EXERCISE INPUT

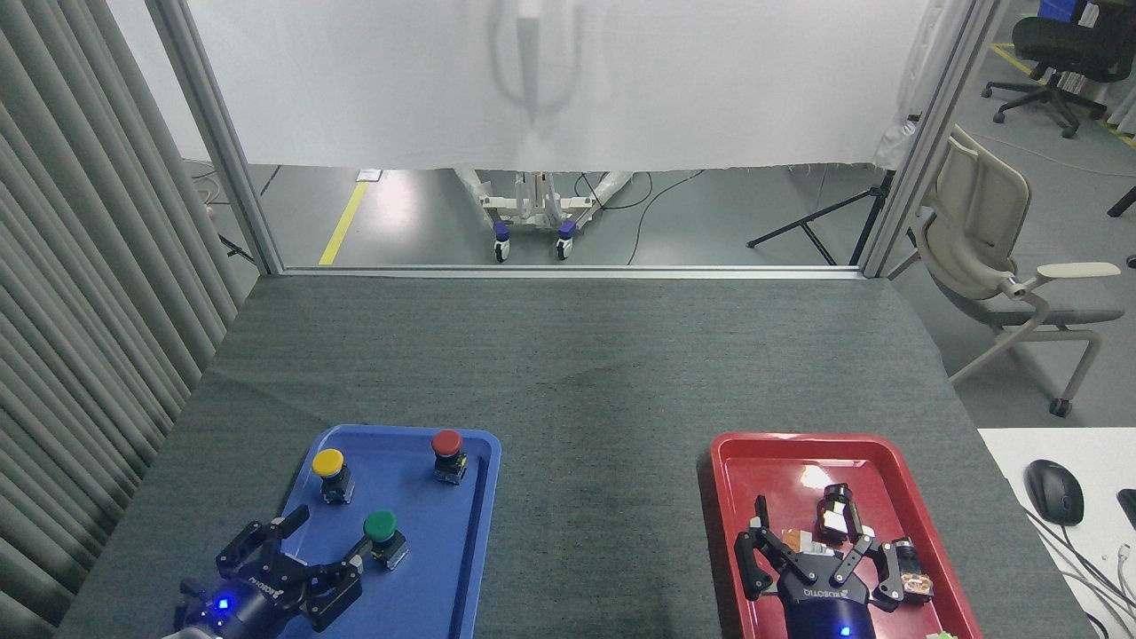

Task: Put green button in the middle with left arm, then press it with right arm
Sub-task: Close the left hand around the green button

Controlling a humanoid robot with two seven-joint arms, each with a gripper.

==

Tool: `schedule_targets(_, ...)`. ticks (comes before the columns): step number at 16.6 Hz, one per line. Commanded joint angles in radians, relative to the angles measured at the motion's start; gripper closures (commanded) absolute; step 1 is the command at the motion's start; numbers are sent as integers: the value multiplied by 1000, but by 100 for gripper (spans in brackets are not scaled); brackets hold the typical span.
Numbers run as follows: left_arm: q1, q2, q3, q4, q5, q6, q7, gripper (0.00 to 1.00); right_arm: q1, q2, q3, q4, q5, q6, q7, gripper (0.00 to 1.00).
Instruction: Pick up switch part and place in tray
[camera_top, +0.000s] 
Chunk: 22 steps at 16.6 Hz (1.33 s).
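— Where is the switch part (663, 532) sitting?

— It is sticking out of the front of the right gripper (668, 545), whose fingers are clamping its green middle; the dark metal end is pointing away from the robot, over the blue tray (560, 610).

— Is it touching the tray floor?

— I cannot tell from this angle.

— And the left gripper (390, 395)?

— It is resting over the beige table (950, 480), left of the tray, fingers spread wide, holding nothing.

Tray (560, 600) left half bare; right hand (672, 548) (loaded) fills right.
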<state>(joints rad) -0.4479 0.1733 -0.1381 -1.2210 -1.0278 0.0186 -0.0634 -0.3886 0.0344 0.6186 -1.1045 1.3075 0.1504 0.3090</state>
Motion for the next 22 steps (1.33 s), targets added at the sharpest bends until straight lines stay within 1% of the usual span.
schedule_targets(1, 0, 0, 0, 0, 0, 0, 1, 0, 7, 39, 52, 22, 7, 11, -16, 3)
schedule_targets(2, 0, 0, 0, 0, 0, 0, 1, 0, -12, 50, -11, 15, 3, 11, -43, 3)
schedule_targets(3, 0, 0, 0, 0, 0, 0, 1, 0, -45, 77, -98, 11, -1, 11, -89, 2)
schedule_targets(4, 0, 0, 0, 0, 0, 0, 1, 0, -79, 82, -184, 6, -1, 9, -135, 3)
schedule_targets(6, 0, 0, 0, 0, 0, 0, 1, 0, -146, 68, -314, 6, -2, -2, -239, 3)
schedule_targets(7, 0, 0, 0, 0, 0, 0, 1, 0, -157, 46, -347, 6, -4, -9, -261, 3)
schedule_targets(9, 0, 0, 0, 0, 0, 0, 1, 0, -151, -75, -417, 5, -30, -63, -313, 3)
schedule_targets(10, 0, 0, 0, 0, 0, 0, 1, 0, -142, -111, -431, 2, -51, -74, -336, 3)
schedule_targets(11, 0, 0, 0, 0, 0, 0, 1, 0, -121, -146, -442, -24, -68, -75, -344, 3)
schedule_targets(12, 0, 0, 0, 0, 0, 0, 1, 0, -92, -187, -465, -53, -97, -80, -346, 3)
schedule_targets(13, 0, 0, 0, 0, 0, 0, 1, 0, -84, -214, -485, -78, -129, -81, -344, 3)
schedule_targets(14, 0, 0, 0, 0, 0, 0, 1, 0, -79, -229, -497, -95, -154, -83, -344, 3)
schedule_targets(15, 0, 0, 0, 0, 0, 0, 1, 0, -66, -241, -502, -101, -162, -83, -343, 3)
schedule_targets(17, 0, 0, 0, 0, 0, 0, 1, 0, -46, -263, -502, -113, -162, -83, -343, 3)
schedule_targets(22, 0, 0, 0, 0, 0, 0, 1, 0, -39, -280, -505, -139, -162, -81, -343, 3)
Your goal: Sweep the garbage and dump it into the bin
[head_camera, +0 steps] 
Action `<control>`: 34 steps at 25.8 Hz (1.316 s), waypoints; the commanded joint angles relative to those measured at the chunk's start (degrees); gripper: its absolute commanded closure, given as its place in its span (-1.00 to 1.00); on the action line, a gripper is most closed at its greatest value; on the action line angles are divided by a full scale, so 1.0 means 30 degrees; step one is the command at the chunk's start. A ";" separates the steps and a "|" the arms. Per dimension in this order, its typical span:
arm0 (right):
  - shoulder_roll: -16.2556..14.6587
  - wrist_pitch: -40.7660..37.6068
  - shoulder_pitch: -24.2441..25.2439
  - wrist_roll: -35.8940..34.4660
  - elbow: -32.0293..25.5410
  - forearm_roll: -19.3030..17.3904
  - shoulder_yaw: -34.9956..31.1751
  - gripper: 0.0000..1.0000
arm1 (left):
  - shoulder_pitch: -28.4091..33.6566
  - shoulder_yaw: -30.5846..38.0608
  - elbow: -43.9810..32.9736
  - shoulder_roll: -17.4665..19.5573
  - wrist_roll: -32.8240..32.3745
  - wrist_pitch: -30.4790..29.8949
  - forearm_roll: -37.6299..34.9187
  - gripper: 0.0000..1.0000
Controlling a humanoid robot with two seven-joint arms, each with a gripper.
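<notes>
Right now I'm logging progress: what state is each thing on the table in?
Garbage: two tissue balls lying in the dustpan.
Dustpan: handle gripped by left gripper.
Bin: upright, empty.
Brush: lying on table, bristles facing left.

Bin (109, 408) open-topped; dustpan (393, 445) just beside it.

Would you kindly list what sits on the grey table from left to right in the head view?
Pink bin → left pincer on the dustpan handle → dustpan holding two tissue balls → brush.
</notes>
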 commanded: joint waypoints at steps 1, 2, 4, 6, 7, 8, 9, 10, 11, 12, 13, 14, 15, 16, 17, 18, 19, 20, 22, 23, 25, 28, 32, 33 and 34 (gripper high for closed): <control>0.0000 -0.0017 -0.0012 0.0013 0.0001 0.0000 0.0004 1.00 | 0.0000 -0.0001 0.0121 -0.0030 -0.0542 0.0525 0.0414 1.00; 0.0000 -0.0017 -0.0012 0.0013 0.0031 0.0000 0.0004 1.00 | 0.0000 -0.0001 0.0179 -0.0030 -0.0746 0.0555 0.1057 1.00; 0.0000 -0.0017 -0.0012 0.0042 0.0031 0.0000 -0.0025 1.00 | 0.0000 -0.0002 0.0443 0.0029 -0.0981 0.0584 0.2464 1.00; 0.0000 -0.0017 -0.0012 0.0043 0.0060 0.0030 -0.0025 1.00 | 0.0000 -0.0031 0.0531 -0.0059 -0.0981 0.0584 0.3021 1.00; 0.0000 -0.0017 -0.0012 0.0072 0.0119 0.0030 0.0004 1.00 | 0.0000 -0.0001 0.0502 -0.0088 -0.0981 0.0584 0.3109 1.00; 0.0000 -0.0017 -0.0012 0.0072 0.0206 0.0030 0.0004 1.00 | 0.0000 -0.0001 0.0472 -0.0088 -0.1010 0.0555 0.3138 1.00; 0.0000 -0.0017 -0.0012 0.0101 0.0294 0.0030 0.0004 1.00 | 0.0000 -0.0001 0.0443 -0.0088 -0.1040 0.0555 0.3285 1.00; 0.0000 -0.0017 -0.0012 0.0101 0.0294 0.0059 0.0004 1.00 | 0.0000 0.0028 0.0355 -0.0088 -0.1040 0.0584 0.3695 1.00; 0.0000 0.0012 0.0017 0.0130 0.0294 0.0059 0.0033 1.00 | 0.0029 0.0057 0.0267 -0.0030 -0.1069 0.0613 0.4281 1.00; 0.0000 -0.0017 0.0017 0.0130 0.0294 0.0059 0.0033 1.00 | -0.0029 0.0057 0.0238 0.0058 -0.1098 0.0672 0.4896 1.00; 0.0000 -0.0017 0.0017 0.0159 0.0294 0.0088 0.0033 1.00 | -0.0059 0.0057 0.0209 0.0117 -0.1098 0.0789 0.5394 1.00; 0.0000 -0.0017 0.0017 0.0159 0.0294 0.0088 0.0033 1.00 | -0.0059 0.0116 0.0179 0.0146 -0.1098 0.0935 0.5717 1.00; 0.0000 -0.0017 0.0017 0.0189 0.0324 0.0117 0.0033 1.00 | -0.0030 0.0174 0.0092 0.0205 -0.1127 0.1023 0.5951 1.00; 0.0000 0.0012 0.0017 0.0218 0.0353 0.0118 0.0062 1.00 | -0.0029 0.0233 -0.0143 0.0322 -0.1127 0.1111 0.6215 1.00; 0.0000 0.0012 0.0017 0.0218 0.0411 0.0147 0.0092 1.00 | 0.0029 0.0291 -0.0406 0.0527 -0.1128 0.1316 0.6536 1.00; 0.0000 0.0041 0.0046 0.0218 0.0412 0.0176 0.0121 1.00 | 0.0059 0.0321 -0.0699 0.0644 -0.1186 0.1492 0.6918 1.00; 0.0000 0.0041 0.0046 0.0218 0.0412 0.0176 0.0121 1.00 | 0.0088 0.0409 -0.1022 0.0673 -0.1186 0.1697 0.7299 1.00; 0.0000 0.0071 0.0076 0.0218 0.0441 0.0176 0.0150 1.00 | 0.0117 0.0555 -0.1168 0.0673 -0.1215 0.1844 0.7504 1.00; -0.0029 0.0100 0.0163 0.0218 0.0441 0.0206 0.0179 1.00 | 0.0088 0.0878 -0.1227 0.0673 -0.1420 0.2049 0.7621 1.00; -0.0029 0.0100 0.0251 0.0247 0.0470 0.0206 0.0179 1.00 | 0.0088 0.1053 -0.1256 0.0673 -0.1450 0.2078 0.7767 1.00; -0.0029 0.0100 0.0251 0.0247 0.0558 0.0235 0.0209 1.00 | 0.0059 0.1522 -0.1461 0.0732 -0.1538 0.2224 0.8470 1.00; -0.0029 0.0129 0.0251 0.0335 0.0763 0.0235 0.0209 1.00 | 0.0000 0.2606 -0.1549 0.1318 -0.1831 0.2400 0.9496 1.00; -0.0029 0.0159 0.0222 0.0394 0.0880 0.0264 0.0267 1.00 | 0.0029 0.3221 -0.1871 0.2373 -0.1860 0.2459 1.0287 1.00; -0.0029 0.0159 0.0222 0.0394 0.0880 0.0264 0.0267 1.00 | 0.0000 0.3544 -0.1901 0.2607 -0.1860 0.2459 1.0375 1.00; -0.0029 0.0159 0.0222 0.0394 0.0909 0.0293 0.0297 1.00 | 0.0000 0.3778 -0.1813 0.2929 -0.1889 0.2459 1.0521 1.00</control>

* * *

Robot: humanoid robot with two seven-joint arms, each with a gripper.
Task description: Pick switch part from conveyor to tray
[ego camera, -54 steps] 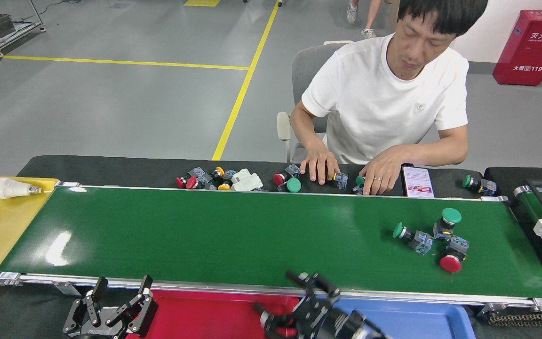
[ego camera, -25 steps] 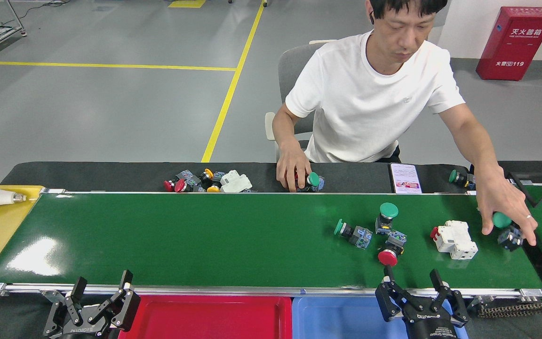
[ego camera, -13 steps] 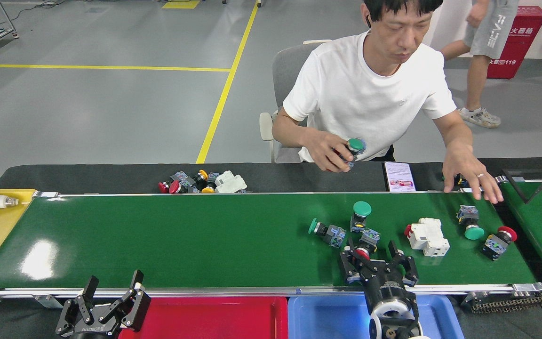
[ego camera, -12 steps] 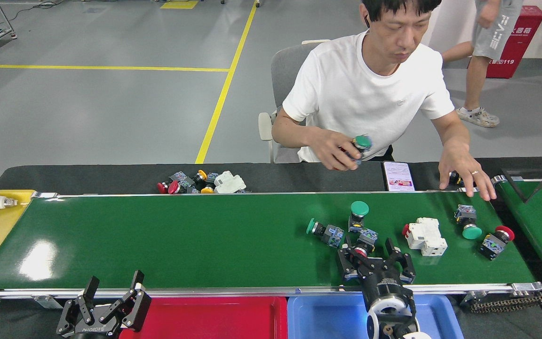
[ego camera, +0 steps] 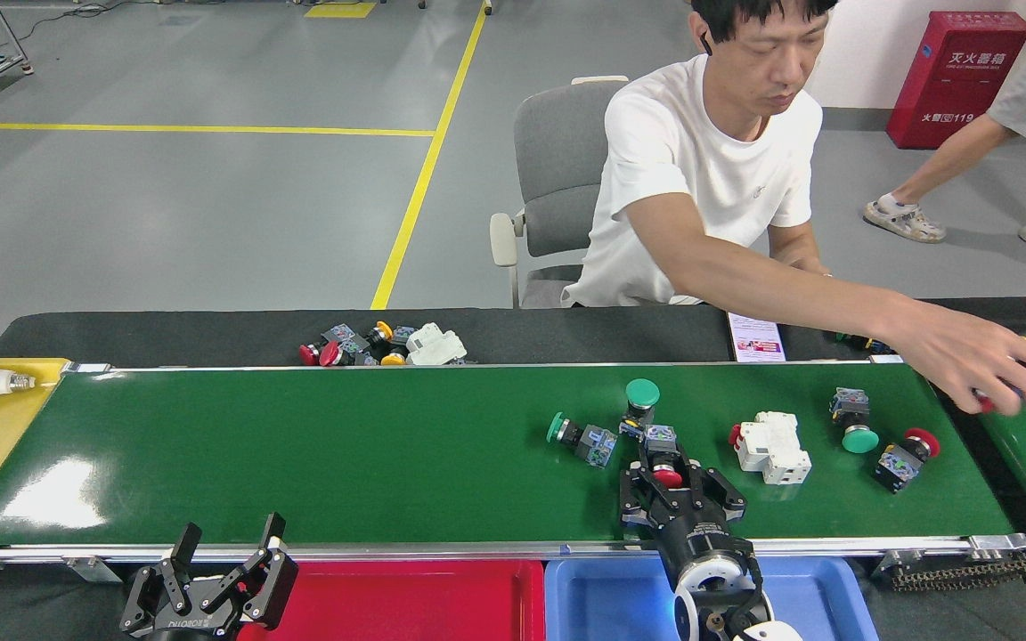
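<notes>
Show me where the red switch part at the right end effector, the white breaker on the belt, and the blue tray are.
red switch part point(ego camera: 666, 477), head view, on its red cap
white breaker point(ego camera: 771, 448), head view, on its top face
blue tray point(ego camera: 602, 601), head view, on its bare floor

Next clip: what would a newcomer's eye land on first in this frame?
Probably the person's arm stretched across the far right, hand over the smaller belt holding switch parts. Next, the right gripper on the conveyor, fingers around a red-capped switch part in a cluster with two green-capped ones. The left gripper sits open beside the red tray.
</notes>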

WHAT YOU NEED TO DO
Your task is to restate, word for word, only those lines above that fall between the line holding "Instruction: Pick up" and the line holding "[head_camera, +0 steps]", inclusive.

OUTPUT
Instruction: Pick up switch part and place in tray
[camera_top, +0.000s] 
Chunk: 22 steps at 16.6 Hz (1.33 s).
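— Where is the switch part (663, 532) sitting?

— It is sticking out of the front of the right gripper (668, 545), whose fingers are clamping its green middle; the dark metal end is pointing away from the robot, over the blue tray (560, 610).

— Is it touching the tray floor?

— I cannot tell from this angle.

— And the left gripper (390, 395)?

— It is resting over the beige table (950, 480), left of the tray, fingers spread wide, holding nothing.

Tray (560, 600) left half bare; right hand (672, 548) (loaded) fills right.
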<state>(joints rad) -0.4479 0.1733 -0.1381 -1.2210 -1.0278 0.0186 -0.0634 -0.3886 0.0344 0.6186 -1.1045 1.3075 0.1504 0.3090</state>
Motion for the next 22 steps (1.33 s), targets added at the sharpest bends until straight lines stay within 1% of the usual span.
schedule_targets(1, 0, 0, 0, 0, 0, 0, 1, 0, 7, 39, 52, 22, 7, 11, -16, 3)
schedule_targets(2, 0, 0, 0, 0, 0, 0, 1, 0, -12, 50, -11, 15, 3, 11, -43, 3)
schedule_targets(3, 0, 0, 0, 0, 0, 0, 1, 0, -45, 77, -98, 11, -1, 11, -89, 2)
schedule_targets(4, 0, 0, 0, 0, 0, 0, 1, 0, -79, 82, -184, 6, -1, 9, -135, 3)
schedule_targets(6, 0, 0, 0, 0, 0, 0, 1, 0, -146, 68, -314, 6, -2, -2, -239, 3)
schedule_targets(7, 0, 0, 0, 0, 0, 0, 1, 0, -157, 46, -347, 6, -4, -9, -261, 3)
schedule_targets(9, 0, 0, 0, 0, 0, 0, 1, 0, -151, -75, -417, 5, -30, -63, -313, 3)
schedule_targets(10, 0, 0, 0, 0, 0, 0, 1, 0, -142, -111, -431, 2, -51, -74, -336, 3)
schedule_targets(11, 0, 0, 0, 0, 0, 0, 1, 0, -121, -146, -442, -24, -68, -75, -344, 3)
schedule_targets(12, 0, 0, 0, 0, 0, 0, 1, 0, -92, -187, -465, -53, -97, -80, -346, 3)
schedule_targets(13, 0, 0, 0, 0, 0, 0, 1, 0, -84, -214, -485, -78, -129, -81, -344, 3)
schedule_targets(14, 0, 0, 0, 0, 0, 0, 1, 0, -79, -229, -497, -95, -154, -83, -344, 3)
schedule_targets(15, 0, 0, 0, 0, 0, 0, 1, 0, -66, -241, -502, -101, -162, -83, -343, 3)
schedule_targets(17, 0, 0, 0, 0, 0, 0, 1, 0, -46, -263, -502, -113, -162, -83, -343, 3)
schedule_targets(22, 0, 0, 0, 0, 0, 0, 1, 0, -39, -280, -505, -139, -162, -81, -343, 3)
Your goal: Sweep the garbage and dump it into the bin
[head_camera, +0 steps] 

This concludes the response to the exercise.